Number to Words and licencing

Geert Janssens janssens-geert at telenet.be
Mon Nov 4 03:22:25 EST 2013


On Sunday 03 November 2013 20:54:46 John Ralls wrote:
> On Nov 3, 2013, at 6:45 PM, Buddha Buck <blaisepascal at gmail.com> 
wrote:
> > In the US at least it is customary to write out the amount and put
> > it in digits.  My checkbook in front of me has a form like:
> > 
> > 
> > Pay to the order of
> > _________________________________________________ $ ______
> > _______________________________________________________________
> > Dollars
> > 
> > I am expected to fill it out as:
> > 
> > Pay to the order of _John Smith_____________________________________
> > $123.45
> > _One Hundred Twenty Three and 45
> > Cents----------------------------------------------__ Dollars
> > 
> > I would never expect that second line to be "One-Two-Three and
> > Four-Five Cents".  I believe I have seen some computer-generated
> > checks which would fill out the second line as
> > "123.45****************" and not bother converting it to
> > spelled-out numbers.
> > 
> > I once made out a check for the amount "Twenty Even" and got charged
> > $27, so the amount in English does get read, even if incorrectly. 
> > The rule is that if the number (the $123.45) and the text (the "one
> > hundred...") disagree, the text takes precedent.
> 
> Actually, if the text and number disagree the bank is supposed to
> reject the check.
> 
> Anyway, the question isn't what's the right way to write out the
> amount in words for each language, the question is whether the
> Wikipedia article cited earlier in the thread is correct that checks
> are used only in the US, UK, and Canada.
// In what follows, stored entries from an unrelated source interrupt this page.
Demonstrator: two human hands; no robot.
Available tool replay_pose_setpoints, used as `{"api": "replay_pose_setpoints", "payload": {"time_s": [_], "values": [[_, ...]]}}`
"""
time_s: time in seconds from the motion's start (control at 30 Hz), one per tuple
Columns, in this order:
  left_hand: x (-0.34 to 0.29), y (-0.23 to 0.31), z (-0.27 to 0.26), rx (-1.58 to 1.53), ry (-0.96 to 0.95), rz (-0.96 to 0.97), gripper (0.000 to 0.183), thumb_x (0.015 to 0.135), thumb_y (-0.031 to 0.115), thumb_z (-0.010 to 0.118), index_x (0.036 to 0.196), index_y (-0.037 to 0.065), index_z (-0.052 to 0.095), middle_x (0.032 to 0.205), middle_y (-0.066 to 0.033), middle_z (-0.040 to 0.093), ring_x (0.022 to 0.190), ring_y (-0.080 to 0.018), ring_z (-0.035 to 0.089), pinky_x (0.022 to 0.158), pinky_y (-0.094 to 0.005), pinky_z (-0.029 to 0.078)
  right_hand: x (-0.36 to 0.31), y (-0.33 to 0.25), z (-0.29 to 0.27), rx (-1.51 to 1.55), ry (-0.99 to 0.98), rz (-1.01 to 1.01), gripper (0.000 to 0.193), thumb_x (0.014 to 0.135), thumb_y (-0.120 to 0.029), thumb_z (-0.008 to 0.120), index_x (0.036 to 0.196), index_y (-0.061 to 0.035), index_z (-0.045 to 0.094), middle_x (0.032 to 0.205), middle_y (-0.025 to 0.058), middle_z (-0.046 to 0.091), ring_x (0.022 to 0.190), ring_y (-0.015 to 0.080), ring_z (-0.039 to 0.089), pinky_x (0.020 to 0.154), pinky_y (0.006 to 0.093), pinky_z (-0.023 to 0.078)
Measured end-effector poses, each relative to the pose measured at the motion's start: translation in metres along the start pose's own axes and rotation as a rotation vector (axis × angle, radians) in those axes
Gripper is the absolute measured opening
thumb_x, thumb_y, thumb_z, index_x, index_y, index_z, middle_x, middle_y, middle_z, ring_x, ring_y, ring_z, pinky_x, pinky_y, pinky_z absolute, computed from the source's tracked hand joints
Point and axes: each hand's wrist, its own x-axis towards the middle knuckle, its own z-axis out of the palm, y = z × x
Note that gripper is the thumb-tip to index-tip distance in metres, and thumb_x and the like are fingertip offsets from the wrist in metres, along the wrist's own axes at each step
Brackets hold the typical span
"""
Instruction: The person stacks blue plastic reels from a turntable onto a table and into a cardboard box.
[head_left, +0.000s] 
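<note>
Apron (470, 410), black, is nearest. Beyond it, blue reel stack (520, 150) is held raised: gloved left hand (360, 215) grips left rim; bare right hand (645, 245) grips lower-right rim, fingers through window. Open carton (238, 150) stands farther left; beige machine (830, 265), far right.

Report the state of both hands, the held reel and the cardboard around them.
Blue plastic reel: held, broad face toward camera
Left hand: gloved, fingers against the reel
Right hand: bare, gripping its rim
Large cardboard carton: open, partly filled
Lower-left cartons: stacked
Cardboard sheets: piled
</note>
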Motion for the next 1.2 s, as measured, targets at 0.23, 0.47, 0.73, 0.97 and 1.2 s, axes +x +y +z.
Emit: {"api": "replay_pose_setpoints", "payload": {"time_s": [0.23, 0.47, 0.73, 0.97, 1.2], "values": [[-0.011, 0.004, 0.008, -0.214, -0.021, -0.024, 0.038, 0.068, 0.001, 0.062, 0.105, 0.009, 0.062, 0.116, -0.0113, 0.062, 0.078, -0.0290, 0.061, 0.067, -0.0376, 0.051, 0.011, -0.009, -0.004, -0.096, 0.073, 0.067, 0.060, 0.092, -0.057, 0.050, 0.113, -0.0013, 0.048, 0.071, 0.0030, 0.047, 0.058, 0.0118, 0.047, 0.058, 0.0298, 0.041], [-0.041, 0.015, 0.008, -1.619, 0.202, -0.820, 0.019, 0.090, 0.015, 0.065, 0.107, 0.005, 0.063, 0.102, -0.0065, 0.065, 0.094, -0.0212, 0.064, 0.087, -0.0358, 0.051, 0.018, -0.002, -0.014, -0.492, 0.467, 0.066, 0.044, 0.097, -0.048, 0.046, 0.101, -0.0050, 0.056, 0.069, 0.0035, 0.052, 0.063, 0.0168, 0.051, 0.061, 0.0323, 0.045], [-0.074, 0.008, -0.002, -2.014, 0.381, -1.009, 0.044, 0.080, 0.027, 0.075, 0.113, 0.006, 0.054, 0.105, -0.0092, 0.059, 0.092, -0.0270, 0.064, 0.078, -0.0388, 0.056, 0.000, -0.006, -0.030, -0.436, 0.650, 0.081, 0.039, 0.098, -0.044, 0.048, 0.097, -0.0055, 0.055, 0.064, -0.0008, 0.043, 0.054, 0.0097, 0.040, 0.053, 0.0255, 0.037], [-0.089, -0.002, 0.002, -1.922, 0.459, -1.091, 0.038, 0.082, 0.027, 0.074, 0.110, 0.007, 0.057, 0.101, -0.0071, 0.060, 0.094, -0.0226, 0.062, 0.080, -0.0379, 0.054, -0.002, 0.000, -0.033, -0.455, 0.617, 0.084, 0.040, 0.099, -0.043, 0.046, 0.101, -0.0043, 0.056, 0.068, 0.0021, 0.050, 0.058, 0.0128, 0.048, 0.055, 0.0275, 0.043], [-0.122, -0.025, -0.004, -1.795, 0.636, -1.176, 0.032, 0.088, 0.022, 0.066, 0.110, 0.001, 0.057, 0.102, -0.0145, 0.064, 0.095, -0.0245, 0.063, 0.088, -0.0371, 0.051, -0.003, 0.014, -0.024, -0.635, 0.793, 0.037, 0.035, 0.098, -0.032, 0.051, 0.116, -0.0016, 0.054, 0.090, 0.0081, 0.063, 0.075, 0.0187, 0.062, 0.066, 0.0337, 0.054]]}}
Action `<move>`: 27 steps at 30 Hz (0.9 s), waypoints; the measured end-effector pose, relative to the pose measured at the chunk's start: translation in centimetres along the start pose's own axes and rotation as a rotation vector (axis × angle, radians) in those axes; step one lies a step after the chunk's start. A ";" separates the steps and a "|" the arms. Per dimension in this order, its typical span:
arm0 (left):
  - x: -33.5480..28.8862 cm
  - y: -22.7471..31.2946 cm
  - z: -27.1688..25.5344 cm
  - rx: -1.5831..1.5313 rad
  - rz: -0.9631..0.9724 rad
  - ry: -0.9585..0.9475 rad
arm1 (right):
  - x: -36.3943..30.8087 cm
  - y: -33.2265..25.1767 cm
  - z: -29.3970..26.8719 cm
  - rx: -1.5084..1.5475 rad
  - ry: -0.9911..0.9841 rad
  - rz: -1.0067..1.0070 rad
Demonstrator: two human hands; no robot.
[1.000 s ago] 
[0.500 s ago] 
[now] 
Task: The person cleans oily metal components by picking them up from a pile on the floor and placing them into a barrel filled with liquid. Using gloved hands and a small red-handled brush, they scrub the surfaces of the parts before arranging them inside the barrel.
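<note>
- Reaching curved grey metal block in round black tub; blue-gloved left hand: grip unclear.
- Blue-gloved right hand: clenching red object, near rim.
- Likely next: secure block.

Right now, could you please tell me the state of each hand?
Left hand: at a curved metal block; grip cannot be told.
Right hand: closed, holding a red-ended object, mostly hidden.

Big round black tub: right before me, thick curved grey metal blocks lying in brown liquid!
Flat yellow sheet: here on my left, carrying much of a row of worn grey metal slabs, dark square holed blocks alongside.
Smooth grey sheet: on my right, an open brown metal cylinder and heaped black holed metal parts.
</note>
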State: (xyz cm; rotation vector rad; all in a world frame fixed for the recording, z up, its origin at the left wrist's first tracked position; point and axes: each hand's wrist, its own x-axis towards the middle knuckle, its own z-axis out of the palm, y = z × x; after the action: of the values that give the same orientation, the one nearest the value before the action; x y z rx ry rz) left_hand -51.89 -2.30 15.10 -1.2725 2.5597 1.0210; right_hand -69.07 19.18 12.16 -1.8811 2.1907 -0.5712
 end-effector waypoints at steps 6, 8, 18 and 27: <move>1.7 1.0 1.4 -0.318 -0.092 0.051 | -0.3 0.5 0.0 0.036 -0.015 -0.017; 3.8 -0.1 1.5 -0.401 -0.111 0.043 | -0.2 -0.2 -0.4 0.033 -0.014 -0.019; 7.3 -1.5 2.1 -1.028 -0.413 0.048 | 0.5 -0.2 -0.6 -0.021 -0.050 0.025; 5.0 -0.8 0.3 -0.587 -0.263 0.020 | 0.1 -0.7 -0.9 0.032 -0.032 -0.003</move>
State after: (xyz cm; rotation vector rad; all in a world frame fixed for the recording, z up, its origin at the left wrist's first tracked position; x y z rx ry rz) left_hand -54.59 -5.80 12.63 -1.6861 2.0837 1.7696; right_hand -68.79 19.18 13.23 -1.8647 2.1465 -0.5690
If that's so, we don't need
> to localize it at all.
> 
I know that at least until a couple of years back checks were used a lot 
in France. I don't know if it still is at present. I have some friends 
who live in France, I could ask them.

In Belgium, people still use checks from time to time, but I have never 
seen them printed by ordinary people. Only banks print on checks here. 
Other people fill them in by hand.

I have read a few of the wikipedia articles in other languages (Dutch 
and French). The Dutch article confirms checks are not use much anymore 
in Belgium and the Netherlands. France does still use it a lot. Canada 
is mentioned as well, which has a fairly large French speaking part. So 
next to English, a French version may be desired.

I don't know for other languages.

As to the format of the text, I have seen both in Belgium. Some people 
spell the individual digits, other transcribe the complete number.

I haven't looked at ICU (yet), so I don't know how much we gain from it 
at what cost. I have no real opinion here.